普段あまり夢は見ない方なので、興味深くメモを取った。
数日後、すっかり元気になった私はミシュティ謹製タマゴサンドを堪能していた。
「最近、更に美味しくなって」
ミシュティは嬉しそうにはにかみ、元気よく教えてくれた。
「わかりますか?最近、コカトリスのタマゴを使ってて──」
「!?」
「ちゃんと餌を調整して飼育したコカトリスのタマゴは石になったりしませんし、毒性もないんですよ」
「ああ、そう……」
(あの怪しい柵の中にいるのはやっぱりコカトリスだったか……)
「時々おやつにバジリスクをあげると喜んで可愛いですよ」
「ああ、そう……この辺にバジリスクなんていたかしら」
「魔界で捕まえてます」
「ああ、そう……美味しいわ、このタマゴサンド」
私は三つ目のタマゴサンドにかぶりついた。
ミシュティは少し黙っていたが、進捗報告をすることにしたようだ。
花柄の可愛らしいメモ帳を見ながら、話し始めた。
「明日、第三回進捗会議が行われるそうです。
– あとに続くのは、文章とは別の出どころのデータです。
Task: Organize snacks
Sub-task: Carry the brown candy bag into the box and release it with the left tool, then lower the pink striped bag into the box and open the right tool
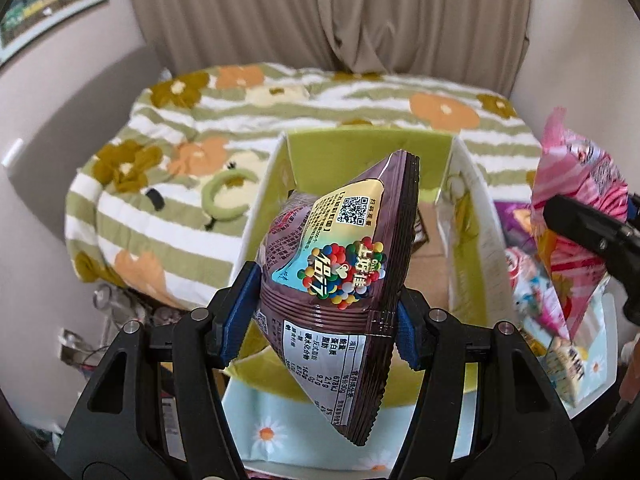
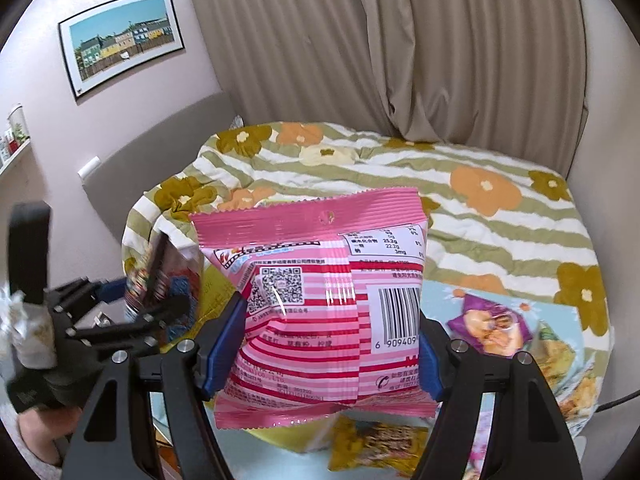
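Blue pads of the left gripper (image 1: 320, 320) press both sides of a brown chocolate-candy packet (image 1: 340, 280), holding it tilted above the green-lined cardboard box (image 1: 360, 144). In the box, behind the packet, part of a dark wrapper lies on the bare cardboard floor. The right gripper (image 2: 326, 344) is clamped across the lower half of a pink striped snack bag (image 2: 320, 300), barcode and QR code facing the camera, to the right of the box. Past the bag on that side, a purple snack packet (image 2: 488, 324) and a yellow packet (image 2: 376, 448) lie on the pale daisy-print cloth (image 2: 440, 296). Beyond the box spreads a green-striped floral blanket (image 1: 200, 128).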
組合のノルマ二つ目の件は──ちょうどいい集落がありました。獣人七名の集落で、農業メインなのですが」
「うん」
「北の方は全体的に税が重いみたいで」
「なるほどね。税は領主によるところも大きいけど、北は厳しいのね」
ミシュティはメモを閉じ、頷いた。
「寒い地方だと、どうしても農作物が育たないですから。漁港のある村や迷宮のある都市は潤ってるみたいですけれど」
「ああー、王家の血で開くって迷宮の」
「いえ、氷花の冥穴ジーヴル・ニィルは滅多に動かないですから。もうひとつ雪の迷宮というダンジョンがありまして」
ミシュティは随分頑張って調査したようだ。
有能なメイドは本当に得難い宝ね。